Man blickt in menschliche Abgründe, begegnet jeder erdenklichen Ausprägung von Persönlichkeitsstörungen.
Entsprechend hoch ist die gesellschaftspolitische Verantwortung. Gerade bei langjährigem Freiheitsentzug besteht ein öffentliches Interesse, dass die im Vollzug erzielten Therapieerfolge schrittweise erprobt werden. Die Fachkommission entscheidet daher nicht abstrakte, sondern konkrete Fragestellungen, wobei in der Folge auch kantonale Obergerichte und das Bundesgericht die Entscheide der Fachkommission mitberücksichtigen. In ihrer Stellungnahme geht die Fachkommission zunächst auf die Biografie, die Anlasstat und das Strafverfahren ein. Die psychiatrische Begutachtung, der Therapieverlauf sowie das Vollzugsverhalten werden eingehend analysiert. Es folgt eine Gemeingefährlichkeitsanalyse basierend auf einem anerkannten Instrumentarium der forensischen Psychiatrie. Abschliessend nimmt die Fachkommission eine Gesamtbeurteilung der Gemeingefährlichkeit unter Einbezug aller prognostisch positiv oder negativ zu gewichtenden Umstände vor. Diese werden in der Sitzung der Fachkommission diskutiert. Ausgehend von dieser Beratung wird die beantragte Vollzugslockerung bewertet und im Ergebnis befürwortet oder abgelehnt.

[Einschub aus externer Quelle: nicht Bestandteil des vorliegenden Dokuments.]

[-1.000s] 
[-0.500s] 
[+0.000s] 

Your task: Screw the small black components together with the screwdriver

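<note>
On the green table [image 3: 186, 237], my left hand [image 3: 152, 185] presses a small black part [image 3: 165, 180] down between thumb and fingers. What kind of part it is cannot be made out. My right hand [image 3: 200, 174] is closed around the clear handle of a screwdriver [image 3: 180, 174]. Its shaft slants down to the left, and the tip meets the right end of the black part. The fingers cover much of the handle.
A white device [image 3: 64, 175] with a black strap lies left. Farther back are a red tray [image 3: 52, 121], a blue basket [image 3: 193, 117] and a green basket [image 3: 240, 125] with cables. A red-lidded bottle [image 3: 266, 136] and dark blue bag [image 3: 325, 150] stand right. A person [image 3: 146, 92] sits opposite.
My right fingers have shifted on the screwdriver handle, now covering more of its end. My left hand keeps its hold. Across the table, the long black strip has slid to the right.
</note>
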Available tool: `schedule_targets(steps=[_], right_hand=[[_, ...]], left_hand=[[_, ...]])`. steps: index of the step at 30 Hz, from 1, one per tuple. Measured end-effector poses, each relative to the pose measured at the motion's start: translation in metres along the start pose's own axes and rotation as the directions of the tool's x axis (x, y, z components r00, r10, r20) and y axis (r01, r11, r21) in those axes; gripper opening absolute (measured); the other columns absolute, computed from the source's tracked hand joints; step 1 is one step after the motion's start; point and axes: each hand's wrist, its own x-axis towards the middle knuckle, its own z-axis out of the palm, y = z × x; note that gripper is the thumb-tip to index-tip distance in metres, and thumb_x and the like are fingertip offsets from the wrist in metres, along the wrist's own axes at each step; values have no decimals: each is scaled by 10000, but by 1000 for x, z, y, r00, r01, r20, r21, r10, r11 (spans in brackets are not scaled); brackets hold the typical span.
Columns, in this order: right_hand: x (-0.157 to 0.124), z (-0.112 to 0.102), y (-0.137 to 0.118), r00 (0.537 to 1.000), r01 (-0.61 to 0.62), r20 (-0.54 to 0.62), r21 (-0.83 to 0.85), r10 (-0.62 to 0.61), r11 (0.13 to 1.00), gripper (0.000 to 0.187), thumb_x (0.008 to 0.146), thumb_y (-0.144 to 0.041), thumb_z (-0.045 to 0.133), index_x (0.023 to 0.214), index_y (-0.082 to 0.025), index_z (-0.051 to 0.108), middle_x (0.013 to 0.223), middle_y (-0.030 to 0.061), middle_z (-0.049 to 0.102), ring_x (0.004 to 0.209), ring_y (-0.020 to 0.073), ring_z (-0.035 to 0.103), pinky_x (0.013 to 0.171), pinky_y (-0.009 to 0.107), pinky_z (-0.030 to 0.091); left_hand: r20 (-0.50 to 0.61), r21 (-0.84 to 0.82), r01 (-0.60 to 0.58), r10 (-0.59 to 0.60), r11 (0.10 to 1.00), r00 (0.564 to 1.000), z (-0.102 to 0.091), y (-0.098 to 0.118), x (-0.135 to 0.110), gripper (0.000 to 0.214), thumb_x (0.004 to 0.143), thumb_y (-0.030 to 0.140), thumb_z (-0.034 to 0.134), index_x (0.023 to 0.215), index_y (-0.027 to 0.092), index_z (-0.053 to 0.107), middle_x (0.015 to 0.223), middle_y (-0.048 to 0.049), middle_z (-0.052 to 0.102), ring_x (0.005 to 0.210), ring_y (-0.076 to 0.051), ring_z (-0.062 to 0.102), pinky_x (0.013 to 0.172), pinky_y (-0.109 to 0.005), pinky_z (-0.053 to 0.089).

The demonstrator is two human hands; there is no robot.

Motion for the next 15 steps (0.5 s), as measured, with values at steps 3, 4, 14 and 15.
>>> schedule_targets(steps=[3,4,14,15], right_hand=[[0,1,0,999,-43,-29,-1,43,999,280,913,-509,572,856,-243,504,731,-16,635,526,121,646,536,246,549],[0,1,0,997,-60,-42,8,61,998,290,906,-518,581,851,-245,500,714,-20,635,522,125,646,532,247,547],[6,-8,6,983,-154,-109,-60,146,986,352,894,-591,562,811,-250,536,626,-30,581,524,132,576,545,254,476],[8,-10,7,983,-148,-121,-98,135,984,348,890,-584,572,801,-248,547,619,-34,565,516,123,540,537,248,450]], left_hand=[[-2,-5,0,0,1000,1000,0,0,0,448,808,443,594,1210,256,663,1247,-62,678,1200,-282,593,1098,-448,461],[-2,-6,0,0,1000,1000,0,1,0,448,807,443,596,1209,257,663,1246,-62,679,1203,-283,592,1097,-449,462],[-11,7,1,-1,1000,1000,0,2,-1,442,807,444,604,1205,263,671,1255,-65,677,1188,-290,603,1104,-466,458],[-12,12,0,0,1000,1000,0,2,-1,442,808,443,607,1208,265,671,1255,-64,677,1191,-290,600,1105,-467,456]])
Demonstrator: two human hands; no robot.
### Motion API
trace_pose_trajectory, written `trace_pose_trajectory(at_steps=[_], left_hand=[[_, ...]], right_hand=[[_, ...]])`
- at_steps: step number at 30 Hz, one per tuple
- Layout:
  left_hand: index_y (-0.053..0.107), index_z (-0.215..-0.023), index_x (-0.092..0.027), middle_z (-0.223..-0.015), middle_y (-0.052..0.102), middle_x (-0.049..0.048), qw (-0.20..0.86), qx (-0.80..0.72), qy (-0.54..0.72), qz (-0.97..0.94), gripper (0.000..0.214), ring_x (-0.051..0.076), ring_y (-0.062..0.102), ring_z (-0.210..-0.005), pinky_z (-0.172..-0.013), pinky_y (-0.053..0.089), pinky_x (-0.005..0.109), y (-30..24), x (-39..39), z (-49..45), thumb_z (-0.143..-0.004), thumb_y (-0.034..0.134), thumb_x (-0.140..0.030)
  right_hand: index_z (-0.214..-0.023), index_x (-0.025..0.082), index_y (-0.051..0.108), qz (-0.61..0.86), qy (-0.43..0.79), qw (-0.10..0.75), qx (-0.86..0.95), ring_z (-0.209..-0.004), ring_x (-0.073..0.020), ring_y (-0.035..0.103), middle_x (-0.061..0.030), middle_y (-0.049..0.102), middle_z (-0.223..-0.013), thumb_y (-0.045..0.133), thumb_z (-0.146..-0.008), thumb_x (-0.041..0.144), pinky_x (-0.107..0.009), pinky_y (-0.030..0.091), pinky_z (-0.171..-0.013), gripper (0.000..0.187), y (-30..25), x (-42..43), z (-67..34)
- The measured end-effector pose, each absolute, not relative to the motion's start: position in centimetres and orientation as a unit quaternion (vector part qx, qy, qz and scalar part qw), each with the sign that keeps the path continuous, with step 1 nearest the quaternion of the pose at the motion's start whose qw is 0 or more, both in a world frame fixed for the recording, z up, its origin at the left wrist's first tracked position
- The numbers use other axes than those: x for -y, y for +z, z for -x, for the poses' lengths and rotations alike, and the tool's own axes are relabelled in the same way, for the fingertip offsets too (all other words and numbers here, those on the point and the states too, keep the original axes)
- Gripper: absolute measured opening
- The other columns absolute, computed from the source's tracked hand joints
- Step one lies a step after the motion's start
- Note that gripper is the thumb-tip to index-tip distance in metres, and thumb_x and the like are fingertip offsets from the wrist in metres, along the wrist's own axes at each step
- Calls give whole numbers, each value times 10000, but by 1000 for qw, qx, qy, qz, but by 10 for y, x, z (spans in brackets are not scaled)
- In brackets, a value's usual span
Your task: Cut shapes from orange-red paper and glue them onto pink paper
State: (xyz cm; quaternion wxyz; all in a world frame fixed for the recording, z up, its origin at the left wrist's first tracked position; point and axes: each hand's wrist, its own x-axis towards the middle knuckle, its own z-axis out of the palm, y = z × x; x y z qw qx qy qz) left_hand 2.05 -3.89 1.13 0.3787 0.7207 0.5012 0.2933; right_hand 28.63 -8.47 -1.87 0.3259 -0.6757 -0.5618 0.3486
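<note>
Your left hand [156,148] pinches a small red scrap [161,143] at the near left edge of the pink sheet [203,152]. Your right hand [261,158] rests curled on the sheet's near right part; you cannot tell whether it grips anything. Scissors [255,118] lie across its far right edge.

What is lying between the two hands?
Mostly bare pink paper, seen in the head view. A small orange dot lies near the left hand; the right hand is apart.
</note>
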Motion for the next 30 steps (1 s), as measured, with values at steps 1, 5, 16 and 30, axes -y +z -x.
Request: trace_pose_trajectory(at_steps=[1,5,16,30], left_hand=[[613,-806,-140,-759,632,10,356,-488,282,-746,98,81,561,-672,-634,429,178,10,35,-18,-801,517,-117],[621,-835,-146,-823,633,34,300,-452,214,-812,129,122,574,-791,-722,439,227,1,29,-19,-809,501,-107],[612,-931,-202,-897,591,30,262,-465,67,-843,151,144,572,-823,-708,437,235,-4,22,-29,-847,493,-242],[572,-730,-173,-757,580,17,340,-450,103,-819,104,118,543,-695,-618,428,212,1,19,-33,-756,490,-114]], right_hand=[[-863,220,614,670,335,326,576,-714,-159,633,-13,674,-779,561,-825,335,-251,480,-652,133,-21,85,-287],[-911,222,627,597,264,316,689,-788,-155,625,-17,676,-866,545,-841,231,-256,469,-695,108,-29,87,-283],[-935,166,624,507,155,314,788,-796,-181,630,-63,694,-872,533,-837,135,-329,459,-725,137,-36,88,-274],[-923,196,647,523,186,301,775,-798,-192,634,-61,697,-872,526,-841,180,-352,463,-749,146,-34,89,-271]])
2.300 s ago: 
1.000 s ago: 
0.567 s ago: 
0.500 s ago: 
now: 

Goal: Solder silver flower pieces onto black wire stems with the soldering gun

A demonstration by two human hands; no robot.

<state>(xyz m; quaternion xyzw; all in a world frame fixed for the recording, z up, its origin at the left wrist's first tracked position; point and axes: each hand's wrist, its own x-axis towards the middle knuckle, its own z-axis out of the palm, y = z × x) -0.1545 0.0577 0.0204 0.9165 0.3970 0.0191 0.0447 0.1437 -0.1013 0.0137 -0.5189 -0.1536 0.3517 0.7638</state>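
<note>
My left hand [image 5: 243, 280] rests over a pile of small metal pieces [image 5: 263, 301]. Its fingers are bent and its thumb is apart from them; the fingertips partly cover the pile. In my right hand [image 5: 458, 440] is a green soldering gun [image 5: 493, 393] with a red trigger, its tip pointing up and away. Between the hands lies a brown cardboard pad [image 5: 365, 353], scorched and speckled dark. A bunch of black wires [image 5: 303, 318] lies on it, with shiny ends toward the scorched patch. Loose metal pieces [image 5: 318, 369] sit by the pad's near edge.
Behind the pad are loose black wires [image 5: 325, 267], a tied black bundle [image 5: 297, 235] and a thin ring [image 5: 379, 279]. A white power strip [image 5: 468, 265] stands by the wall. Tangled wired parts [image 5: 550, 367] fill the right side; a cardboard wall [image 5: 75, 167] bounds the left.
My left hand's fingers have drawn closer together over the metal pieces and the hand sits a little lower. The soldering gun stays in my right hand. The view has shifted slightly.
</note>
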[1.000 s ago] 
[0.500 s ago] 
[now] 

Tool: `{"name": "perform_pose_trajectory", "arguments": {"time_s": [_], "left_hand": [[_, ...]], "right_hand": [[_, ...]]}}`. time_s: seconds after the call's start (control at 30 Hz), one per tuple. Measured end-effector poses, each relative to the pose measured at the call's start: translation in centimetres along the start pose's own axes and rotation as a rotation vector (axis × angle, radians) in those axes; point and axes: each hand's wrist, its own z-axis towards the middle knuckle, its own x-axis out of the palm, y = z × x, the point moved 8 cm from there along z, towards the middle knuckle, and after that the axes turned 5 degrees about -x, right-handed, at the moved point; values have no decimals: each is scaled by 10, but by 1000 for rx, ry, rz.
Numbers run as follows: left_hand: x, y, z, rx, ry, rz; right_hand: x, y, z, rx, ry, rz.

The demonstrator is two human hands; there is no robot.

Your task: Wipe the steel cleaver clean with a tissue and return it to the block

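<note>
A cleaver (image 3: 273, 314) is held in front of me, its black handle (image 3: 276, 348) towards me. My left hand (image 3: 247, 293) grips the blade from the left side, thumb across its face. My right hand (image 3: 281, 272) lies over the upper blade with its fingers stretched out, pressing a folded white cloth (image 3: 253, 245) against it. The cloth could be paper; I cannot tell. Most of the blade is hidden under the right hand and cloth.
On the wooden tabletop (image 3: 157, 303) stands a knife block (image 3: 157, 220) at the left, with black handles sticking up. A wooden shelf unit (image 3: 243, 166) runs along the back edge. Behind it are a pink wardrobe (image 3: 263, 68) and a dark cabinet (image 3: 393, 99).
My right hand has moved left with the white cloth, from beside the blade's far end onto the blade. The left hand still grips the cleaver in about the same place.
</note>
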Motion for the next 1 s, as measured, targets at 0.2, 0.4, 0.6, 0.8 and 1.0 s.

Die Inanspruchnahme der Fachkommission hat sich auf schwierige Grenzentscheidungen, bei denen eine Second Opinion notwendig ist, zu beschränken. Ihr Beizug schafft so Mehrwert im Abwägungsprozess zwischen Resozialisierung und dem Schutz vor gemeingefährlichen Straftäterinnen und Straftätern.